• [Problem details]
In the listing below, count each line containing "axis" and answer with the count only.

• [Information shown]
■ ■ ■ ■ ■

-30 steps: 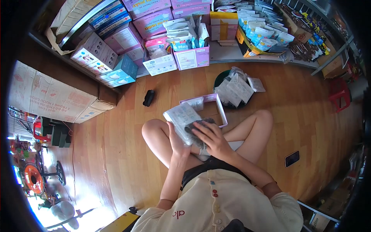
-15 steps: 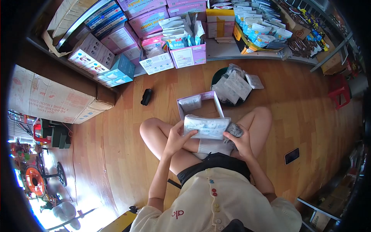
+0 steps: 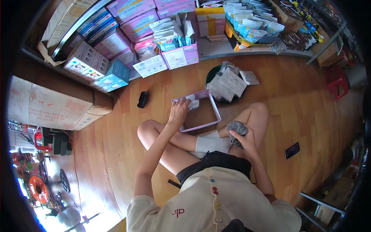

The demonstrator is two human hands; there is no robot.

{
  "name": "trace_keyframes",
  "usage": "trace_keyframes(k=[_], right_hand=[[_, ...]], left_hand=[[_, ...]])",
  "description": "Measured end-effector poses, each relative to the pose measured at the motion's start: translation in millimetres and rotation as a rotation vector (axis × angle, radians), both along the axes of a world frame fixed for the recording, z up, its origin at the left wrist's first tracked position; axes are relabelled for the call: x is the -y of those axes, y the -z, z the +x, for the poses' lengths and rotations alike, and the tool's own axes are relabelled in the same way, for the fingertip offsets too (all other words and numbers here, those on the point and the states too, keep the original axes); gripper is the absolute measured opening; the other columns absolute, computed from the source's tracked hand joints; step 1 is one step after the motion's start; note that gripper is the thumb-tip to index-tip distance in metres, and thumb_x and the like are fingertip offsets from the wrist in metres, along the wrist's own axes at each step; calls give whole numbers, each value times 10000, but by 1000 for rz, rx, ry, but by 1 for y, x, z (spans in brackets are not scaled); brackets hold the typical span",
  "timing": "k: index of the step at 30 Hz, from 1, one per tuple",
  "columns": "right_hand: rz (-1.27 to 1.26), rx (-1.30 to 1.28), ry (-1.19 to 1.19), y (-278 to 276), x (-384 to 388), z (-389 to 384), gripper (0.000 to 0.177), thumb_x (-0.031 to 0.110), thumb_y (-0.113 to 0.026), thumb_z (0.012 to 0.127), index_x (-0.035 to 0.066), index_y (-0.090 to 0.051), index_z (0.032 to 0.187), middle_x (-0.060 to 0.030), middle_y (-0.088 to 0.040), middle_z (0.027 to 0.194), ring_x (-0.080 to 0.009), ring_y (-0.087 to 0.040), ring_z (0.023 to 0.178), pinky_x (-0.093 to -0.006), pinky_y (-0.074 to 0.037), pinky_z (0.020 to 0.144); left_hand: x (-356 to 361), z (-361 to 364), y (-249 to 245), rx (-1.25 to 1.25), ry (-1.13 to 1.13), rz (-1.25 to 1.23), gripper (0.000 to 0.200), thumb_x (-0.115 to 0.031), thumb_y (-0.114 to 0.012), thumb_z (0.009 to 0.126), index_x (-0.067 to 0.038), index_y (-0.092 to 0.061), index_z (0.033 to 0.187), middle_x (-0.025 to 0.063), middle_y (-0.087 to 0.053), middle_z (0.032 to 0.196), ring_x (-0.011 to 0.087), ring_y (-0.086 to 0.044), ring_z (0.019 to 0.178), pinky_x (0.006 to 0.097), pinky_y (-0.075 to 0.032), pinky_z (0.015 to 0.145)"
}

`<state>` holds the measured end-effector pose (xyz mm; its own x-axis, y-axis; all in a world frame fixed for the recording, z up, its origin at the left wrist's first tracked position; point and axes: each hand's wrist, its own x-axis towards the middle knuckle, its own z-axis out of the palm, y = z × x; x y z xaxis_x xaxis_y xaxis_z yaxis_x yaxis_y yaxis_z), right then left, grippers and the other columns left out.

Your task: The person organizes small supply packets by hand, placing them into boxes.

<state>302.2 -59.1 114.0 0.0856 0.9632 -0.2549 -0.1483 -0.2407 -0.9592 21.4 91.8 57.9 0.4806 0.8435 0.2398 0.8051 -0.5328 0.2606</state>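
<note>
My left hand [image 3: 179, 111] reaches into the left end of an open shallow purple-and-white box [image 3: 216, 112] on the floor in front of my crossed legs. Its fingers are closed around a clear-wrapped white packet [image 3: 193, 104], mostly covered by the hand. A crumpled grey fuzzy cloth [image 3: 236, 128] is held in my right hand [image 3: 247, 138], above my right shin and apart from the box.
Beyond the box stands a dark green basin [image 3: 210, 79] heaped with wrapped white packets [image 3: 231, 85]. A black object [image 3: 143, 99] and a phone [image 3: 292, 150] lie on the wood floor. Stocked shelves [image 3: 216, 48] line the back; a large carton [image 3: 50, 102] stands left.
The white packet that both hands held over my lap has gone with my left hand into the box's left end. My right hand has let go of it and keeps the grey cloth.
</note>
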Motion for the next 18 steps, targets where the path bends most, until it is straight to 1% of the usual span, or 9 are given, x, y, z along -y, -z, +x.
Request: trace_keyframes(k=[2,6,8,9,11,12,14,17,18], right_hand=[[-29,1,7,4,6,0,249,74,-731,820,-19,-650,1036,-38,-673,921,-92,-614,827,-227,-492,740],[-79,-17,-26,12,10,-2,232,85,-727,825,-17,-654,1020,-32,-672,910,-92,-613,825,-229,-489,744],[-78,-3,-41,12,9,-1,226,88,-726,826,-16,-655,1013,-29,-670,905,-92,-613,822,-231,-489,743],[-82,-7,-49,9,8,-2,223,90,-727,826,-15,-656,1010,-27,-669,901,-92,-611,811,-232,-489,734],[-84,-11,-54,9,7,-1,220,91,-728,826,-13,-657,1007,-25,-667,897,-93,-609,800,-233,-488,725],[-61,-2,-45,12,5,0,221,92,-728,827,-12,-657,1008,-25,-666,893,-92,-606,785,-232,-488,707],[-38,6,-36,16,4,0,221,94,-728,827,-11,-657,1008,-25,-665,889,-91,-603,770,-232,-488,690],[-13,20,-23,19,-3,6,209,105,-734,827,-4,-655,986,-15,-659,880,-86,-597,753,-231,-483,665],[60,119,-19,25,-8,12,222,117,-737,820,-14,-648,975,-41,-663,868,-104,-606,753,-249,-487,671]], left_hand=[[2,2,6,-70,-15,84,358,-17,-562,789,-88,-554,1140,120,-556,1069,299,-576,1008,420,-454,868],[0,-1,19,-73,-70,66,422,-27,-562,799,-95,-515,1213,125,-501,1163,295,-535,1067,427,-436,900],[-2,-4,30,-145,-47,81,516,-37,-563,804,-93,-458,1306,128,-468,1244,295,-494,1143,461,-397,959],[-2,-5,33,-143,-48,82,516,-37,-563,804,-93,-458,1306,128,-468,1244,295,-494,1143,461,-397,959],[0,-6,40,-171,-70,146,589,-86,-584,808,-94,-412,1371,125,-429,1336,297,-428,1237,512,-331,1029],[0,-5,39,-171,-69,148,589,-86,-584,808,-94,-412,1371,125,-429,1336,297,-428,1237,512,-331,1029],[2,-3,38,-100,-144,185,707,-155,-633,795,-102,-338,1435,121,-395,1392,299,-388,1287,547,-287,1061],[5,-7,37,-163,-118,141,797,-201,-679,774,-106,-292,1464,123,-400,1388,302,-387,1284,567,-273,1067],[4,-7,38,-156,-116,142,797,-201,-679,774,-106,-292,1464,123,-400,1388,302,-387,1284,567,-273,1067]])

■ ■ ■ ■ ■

• [Output]
2